= Sticking coefficient =

Sticking coefficient is the term used in surface physics to describe the ratio of the number of adsorbate atoms (or molecules) that adsorb, or "stick", to a surface to the total number of atoms that impinge upon that surface during the same period of time. Sometimes the symbol S_{c} is used to denote this coefficient, and its value is between 1 (all impinging atoms stick) and 0 (no atoms stick). The coefficient is a function of surface temperature, surface coverage (θ) and structural details as well as the kinetic energy of the impinging particles. The original formulation was for molecules adsorbing from the gas phase and the equation was later extended to adsorption from the liquid phase by comparison with molecular dynamics simulations. For use in adsorption from liquids the equation is expressed based on solute density (molecules per volume) rather than the pressure.

==Derivation==
When arriving at a site of a surface, an adatom has three options. There is a probability that it will adsorb to the surface ($P_a$), a probability that it will migrate to another site on the surface ($P_m$), and a probability that it will desorb from the surface and return to the bulk gas ($P_d$). For an empty site (θ=0) the sum of these three options is unity.

$P_a + P_m + P_d=1$

For a site already occupied by an adatom (θ>0), there is no probability of adsorbing, and so the probabilities sum as:

$P_d'+P_m'=1$

For the first site visited, the P of migrating overall is the P of migrating if the site is filled plus the P of migrating if the site is empty. The same is true for the P of desorption. The P of adsorption, however, does not exist for an already filled site.

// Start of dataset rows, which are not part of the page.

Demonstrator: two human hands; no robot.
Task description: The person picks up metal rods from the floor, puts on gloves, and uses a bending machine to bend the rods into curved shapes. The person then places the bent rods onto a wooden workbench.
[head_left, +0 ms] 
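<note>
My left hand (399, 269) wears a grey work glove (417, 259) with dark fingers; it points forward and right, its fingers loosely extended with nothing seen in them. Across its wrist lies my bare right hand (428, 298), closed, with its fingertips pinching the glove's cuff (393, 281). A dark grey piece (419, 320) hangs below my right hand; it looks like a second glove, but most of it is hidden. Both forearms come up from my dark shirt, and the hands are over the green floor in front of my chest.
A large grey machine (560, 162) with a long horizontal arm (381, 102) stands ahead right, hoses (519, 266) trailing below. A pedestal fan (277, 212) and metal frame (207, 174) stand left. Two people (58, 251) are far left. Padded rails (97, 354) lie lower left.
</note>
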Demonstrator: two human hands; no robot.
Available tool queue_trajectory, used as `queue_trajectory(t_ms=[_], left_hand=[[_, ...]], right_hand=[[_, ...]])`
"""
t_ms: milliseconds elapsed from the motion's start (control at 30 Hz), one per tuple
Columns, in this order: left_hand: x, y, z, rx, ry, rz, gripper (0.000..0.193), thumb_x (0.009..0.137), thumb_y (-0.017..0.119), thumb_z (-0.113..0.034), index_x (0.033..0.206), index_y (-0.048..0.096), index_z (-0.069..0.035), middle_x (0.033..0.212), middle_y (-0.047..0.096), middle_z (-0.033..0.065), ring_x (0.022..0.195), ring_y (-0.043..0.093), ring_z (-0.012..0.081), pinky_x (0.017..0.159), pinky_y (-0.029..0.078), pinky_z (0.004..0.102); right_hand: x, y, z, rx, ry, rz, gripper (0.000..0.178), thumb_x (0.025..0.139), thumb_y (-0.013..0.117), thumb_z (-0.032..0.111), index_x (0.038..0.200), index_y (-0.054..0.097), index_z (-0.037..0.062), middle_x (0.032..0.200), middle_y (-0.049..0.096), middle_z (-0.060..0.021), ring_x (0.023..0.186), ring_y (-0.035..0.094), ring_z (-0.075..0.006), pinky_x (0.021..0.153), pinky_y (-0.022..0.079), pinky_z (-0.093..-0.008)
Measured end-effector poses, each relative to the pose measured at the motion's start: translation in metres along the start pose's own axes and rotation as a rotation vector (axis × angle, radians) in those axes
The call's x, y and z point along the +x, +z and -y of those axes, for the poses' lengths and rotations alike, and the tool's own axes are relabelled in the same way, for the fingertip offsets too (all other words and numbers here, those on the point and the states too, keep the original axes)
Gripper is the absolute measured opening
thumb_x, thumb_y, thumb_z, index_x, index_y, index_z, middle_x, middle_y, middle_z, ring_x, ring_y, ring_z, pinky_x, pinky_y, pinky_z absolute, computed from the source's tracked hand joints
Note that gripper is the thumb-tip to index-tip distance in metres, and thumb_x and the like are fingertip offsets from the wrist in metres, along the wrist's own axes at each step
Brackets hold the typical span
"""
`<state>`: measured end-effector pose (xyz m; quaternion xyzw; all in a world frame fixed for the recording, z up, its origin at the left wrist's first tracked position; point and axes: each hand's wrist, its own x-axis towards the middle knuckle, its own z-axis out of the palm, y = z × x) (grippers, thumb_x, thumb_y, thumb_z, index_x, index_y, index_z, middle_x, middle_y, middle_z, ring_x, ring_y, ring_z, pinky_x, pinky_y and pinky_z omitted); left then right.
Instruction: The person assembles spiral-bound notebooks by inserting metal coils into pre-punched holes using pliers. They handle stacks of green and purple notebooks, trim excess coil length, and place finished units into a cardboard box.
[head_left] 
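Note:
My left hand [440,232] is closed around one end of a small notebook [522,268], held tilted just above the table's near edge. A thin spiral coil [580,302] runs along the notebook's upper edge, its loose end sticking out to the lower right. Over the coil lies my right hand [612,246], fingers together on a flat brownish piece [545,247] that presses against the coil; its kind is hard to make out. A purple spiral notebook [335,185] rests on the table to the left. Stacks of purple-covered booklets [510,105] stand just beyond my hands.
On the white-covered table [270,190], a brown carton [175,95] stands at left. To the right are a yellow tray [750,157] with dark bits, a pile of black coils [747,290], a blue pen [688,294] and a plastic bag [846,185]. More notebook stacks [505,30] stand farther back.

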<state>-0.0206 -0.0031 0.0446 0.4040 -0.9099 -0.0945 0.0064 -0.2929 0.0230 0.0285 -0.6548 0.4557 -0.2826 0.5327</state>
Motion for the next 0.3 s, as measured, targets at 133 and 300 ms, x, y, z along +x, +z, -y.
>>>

$P_{m1}=P_m(1-\theta)+P_m'(\theta)$

$P_{d1}=P_d(1-\theta)+P_d'(\theta)$

$P_{a1}=P_a(1-\theta)$

The P of migrating from the second site is the P of migrating from the first site and then migrating from the second site, and so we multiply the two values.

$P_{m2}=P_{m1} \times P_{m1}=P_{m1}^2$

Thus the sticking probability ($s_c$) is the P of sticking of the first site, plus the P of migrating from the first site and then sticking to the second site, plus the P of migrating from the second site and then sticking at the third site etc.

$s=P_a(1-\theta)+P_{m1}P_a(1-\theta)+P_{m1}^2P_a(1-\theta)...$

$s=P_a(1-\theta)\sum_{n=0}^{\infin} P_{m1}^n$

There is an identity we can make use of.

$\sum_{n=0}^{\infin} x^n =\frac{1}{1-x}\forall x<1$

$\therefore s=P_a(1-\theta)\frac{1}{1-P_{m1}}$

The sticking coefficient when the coverage is zero $s_0$ can be obtained by simply setting $\theta=0$. We also remember that
$1-P_{m1}=P_a+P_d$

$s_0=\frac{P_a}{P_a+P_d}$

$\frac{s}{s_0}=\frac{P_a(1-\theta)}{1-P_{m1}}\frac{P_a+P_d}{P_a}$

If we just look at the P of migration at the first site, we see that it is certainty minus all other possibilities.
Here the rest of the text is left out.